Extracted records:
»»

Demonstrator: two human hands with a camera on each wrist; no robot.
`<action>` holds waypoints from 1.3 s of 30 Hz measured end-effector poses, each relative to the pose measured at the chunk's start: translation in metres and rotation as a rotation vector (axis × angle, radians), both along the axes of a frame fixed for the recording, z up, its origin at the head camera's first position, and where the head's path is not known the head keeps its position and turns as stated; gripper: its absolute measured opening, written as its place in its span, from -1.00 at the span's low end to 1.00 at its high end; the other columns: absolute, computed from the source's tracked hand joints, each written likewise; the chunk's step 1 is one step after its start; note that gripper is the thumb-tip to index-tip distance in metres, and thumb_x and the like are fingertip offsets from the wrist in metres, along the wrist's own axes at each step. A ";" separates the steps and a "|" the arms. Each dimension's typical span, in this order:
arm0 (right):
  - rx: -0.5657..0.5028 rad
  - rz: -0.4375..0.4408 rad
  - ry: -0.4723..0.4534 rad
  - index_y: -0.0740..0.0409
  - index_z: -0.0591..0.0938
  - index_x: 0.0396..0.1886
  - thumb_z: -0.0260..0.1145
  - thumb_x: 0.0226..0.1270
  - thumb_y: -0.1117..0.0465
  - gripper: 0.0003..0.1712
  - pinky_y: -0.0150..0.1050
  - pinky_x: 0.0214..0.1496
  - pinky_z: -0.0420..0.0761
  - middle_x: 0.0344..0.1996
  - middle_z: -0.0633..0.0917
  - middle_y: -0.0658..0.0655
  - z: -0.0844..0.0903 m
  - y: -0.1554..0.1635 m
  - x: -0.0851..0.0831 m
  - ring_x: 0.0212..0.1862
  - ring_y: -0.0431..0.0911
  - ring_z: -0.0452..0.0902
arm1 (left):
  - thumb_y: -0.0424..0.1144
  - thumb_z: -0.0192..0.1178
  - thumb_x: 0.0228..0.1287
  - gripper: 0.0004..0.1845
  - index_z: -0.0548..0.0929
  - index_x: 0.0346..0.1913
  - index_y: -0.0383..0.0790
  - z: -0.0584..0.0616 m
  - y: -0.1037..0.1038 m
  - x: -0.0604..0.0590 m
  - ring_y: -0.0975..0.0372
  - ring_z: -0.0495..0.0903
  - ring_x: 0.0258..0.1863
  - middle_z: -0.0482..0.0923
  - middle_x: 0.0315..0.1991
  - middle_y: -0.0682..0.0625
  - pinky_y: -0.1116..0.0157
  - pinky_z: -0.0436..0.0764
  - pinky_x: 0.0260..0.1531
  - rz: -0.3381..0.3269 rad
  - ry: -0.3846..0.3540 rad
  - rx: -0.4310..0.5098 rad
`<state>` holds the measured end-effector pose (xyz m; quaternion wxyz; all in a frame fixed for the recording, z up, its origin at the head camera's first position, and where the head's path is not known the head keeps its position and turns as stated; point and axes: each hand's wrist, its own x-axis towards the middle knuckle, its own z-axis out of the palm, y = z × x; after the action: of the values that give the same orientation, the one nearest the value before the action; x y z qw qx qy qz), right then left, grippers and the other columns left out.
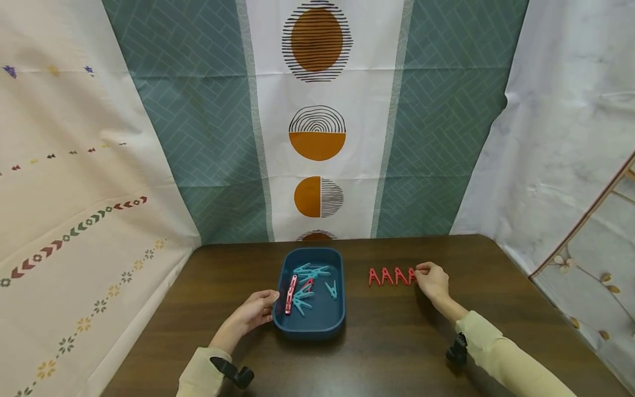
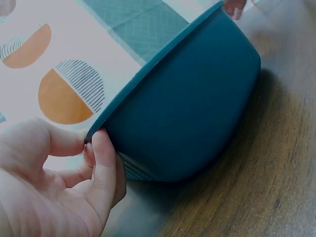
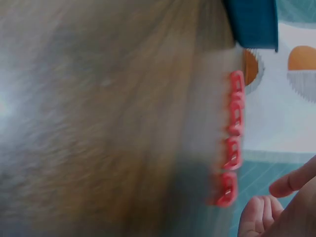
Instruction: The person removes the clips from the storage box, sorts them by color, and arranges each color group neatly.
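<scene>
A dark blue plastic tub (image 1: 312,334) stands on the table, left of the middle. My left hand (image 1: 255,310) pinches its left rim between thumb and fingers, as the left wrist view shows on the tub's side wall (image 2: 182,98). Inside lie several light blue clothespins (image 1: 301,300) and a few red clothespins (image 1: 291,295), one along the left wall. Right of the tub, several red clothespins (image 1: 386,277) stand in a row. My right hand (image 1: 433,282) is at the row's right end. In the right wrist view, its thumb and fingers (image 3: 254,217) are apart with nothing between them.
The brown wooden table (image 1: 377,353) ends at a patterned cloth backdrop (image 1: 327,198). Pale cloths hang at the left (image 1: 99,220) and right (image 1: 555,165) sides. Each wrist wears a dark camera strap.
</scene>
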<state>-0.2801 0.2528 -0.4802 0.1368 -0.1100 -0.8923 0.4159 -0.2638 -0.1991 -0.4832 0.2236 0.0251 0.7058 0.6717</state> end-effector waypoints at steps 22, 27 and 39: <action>-0.002 0.432 0.159 0.12 0.68 -0.21 0.22 0.31 0.34 -0.86 -0.35 -0.45 0.42 -0.36 0.71 0.12 0.034 -0.090 -0.006 -0.46 -0.13 0.51 | -0.11 0.02 0.46 -0.63 0.44 0.03 -0.41 0.005 0.003 -0.006 0.28 0.51 -0.43 0.47 -0.39 0.03 0.40 0.58 -0.37 0.040 0.015 -0.129; -0.002 0.502 0.170 0.13 0.68 -0.23 0.23 0.31 0.35 -0.87 -0.35 -0.44 0.47 -0.36 0.72 0.15 0.034 -0.107 -0.010 -0.49 -0.16 0.49 | -0.08 0.01 0.47 -0.56 0.42 0.10 -0.44 0.004 0.005 -0.008 0.27 0.52 -0.40 0.50 -0.35 0.01 0.39 0.58 -0.35 0.072 0.032 -0.130; 0.072 0.692 0.171 0.16 0.68 -0.25 0.24 0.30 0.33 -0.89 -0.43 -0.36 0.53 -0.32 0.73 0.16 0.037 -0.151 -0.016 -0.40 -0.21 0.53 | -0.11 0.06 0.45 -0.59 0.44 0.08 -0.42 0.005 0.006 -0.009 0.24 0.50 -0.38 0.50 -0.31 -0.01 0.40 0.57 -0.35 0.078 0.001 -0.111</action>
<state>-0.2957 0.1019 -0.4428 0.0659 0.2387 -0.8761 0.4136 -0.2723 -0.1932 -0.4786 0.1979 -0.0148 0.7423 0.6400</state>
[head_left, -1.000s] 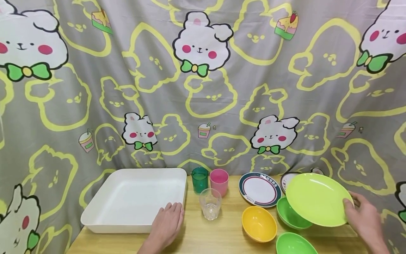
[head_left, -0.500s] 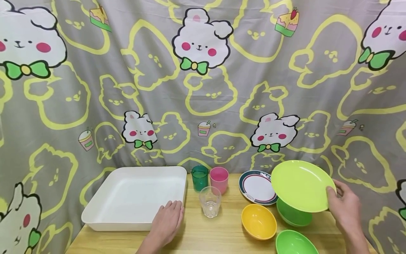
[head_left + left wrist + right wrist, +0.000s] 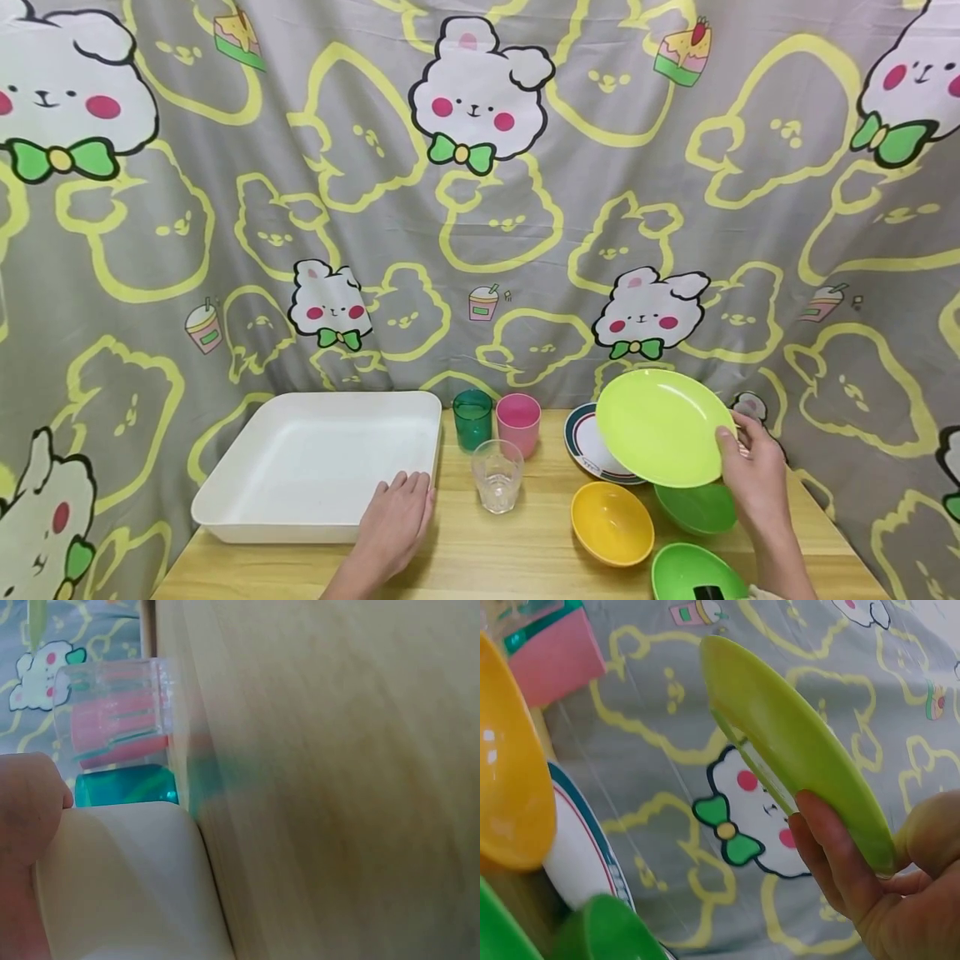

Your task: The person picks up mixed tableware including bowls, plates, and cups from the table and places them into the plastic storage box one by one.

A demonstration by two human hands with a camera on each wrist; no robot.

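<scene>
My right hand holds a lime-green plate by its right edge, thumb on the upper face and fingers underneath. The plate is raised and tilted, overlapping a white plate with a dark teal rim and a green bowl in the head view. Its underside and foot ring show in the right wrist view, where the fingers press against it. My left hand rests over the front right corner of a white rectangular tray, fingers lying along the rim.
A teal cup, a pink cup and a clear cup stand right of the tray. A yellow bowl and another green bowl sit at the front right. A patterned curtain hangs behind the table.
My right hand has carried the lime-green plate leftward and somewhat up, from above the far right to over the teal-rimmed plate. My left hand stays on the tray.
</scene>
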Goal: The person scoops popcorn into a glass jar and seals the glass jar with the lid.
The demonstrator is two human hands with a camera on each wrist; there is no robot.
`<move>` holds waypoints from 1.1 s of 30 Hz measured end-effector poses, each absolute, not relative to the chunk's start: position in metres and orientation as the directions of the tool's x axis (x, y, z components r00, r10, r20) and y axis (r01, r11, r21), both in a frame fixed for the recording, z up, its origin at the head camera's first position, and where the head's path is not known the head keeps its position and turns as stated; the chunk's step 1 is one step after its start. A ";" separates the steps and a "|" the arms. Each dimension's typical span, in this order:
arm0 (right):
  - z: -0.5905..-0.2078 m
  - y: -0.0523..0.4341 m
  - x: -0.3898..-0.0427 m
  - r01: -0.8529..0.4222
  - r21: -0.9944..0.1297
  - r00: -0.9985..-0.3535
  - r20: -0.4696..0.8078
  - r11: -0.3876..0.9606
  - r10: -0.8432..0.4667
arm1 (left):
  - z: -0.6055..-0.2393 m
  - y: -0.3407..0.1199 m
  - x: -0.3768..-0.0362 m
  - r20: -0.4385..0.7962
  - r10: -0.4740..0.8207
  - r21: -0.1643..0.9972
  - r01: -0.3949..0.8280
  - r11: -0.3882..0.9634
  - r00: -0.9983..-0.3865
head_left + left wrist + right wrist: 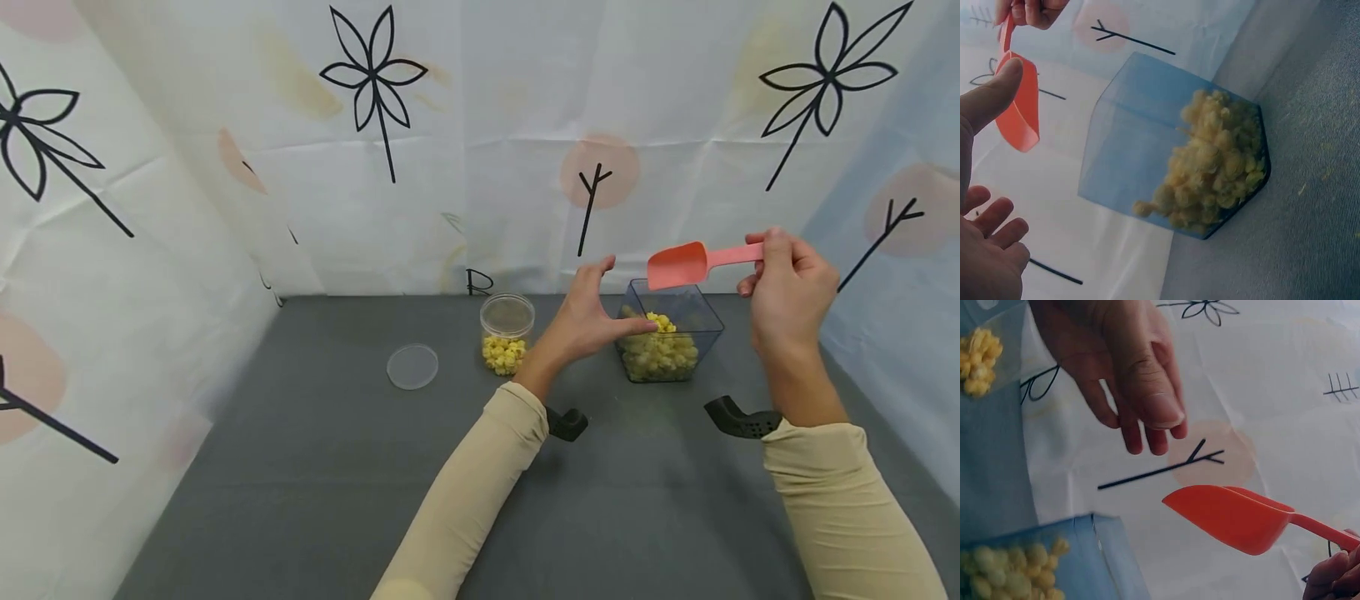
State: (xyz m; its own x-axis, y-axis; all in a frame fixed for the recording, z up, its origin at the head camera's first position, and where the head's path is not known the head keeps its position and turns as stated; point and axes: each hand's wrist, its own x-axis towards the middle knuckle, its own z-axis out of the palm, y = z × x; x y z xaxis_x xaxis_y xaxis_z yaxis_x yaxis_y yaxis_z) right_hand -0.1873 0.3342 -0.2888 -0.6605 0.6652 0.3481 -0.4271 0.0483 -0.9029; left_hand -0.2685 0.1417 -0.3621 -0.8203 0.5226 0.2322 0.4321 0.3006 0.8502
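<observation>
My right hand (767,257) pinches the handle of a coral plastic scoop (678,265), holding it level and empty above a clear square container (667,346) partly filled with yellow puffed pieces. My left hand (615,297) is open just left of that container, thumb raised toward the scoop and fingers reaching its near left wall; I cannot tell if they touch. The left wrist view shows the container (1166,156), the scoop (1019,109) and my open left hand (985,165). In the right wrist view, the scoop (1235,515) hangs over the container's corner (1054,562).
A small round clear jar (507,332) with yellow pieces at its bottom stands open to the left of my left hand. Its clear lid (412,367) lies flat further left on the grey table (337,500). Printed fabric walls (187,208) close in the back and both sides.
</observation>
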 end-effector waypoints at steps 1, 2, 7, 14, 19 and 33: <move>-0.290 0.337 -0.188 -0.391 -0.913 -0.650 0.362 0.114 0.668 | -0.362 0.146 -0.269 0.229 0.529 0.851 0.432 0.299 -0.817; -0.291 0.339 -0.188 -0.353 -0.917 -0.637 0.381 0.186 0.671 | -0.362 0.151 -0.270 0.224 0.535 0.852 0.430 0.298 -0.815; -0.301 0.348 -0.191 -0.083 -0.848 -0.602 0.462 0.524 0.651 | -0.365 0.172 -0.276 0.203 0.561 0.832 0.443 0.334 -0.803; -0.310 0.348 -0.193 -0.018 -0.751 -0.619 0.527 0.660 0.582 | -0.372 0.184 -0.280 0.165 0.546 0.810 0.428 0.400 -0.822; -0.313 0.346 -0.193 -0.036 -0.720 -0.643 0.547 0.693 0.536 | -0.377 0.189 -0.281 0.158 0.530 0.820 0.410 0.400 -0.833; -0.319 0.344 -0.197 -0.040 -0.580 -0.672 0.618 0.814 0.407 | -0.390 0.206 -0.285 0.160 0.556 0.829 0.416 0.372 -0.816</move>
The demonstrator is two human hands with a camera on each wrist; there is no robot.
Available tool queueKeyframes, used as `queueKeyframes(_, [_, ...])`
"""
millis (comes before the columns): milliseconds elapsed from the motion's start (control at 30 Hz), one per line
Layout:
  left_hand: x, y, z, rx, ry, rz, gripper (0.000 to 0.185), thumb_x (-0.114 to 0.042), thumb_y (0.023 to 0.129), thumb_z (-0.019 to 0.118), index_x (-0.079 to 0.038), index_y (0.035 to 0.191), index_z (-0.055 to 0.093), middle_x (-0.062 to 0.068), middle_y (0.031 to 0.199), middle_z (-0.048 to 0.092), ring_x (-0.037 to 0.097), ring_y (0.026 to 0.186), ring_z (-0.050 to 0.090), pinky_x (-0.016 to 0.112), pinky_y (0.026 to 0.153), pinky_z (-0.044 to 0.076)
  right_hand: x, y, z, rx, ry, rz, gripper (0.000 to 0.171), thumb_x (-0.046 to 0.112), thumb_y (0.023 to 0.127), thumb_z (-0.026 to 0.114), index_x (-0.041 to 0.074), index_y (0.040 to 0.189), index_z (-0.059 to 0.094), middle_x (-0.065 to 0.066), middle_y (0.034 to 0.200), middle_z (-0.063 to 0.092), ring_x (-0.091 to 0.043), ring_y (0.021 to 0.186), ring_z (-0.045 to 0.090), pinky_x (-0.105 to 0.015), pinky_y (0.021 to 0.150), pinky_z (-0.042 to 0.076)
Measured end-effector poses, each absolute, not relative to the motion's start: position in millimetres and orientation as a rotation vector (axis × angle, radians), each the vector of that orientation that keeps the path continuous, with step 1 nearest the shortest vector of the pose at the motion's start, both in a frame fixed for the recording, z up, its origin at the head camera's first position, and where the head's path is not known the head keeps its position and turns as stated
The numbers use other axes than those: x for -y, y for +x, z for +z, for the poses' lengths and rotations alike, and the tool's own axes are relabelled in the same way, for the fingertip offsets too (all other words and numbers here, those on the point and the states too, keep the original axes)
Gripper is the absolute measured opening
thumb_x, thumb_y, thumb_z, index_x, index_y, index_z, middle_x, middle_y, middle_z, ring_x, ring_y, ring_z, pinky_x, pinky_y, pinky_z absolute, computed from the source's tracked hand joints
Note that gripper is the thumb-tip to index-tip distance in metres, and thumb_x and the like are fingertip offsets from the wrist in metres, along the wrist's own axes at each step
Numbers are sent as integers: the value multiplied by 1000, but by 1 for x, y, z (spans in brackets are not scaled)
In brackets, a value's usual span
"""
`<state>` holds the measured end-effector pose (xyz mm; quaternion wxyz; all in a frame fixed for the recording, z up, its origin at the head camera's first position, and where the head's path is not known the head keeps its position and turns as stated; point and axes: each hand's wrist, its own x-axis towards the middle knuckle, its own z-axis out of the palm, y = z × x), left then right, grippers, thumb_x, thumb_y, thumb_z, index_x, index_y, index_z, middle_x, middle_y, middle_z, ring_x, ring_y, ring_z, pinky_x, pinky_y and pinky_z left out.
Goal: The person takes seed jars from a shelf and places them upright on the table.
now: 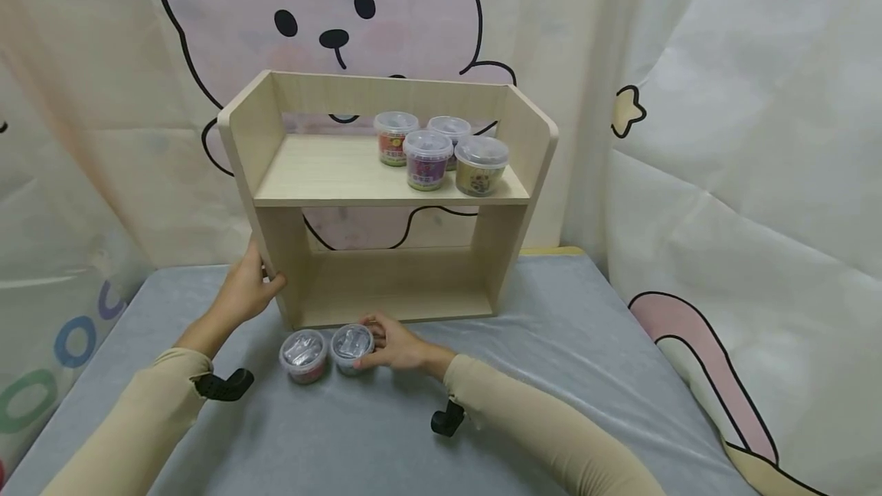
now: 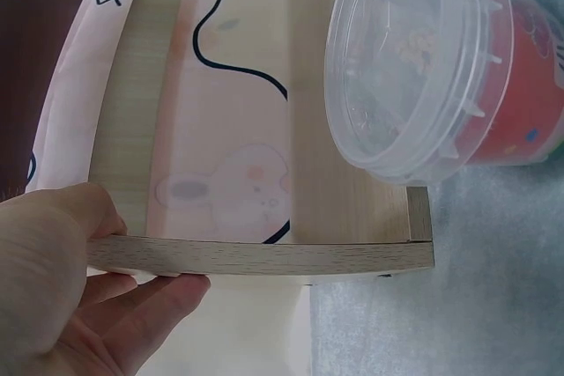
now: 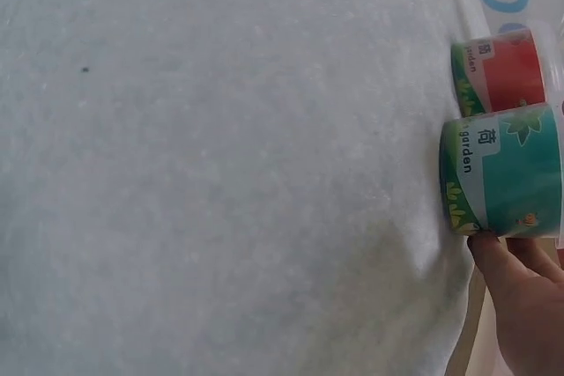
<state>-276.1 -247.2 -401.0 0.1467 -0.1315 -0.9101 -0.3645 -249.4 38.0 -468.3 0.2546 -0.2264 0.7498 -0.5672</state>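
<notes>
Two lidded tubs sit at lower centre of the head view. The right hand (image 1: 396, 347) grips the green tub (image 1: 352, 347); the left hand (image 1: 244, 291) clasps the wooden shelf (image 1: 258, 144) beside the red tub (image 1: 304, 355).

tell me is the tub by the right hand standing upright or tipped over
Upright: the teal tub stands on the grey mat, clear lid facing up, the right hand gripping its side.

— Two long sleeves, one on each arm. Both a soft tan colour, plain, no pictures or stripes.

— Snug, too. Tight all the way down, ending right at the wrists. Left hand (image 1: 243, 293) and right hand (image 1: 398, 347) bare, no gloves, no rings.

— Something black under each wrist?

— Yes. A small black clip-like thing, chunky and rounded, strapped under each sleeve end. Same shape on both sides. No wires to spot.
</notes>
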Motion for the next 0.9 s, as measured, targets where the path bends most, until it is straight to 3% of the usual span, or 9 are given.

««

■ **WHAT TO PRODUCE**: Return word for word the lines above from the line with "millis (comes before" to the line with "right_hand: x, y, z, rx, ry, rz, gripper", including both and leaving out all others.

■ **RESULT FOR THIS TASK**:
millis (comes before the columns): milliseconds elapsed from the motion's start (control at 30 Hz), one per line
Layout:
  left_hand: x, y, z, rx, ry, rz, gripper (0.000 to 0.185), thumb_x (-0.114 to 0.042), thumb_y (0.023 to 0.129), thumb_z (-0.019 to 0.118), index_x (-0.079 to 0.038), index_y (0.035 to 0.191), index_z (-0.055 to 0.093), middle_x (-0.062 to 0.068), middle_y (0.031 to 0.199), middle_z (-0.048 to 0.092), ring_x (-0.037 to 0.097), ring_y (0.026 to 0.186), ring_z (-0.050 to 0.090), pinky_x (-0.016 to 0.112), pinky_y (0.026 to 0.153), pinky_z (-0.044 to 0.076)
  right_hand: x, y, z, rx, ry, rz, gripper (0.000 to 0.171), thumb_x (-0.046 to 0.112), thumb_y (0.023 to 0.127), thumb_z (-0.026 to 0.114), index_x (-0.041 to 0.074), index_y (0.040 to 0.189), index_z (-0.059 to 0.094), middle_x (-0.065 to 0.066), middle_y (0.034 to 0.200), middle_z (-0.063 to 0.092), ring_x (-0.091 to 0.043), ring_y (0.021 to 0.186), ring_z (-0.045 to 0.090), pinky_x (-0.105 to 0.015), pinky_y (0.021 to 0.150), pinky_z (-0.042 to 0.076)

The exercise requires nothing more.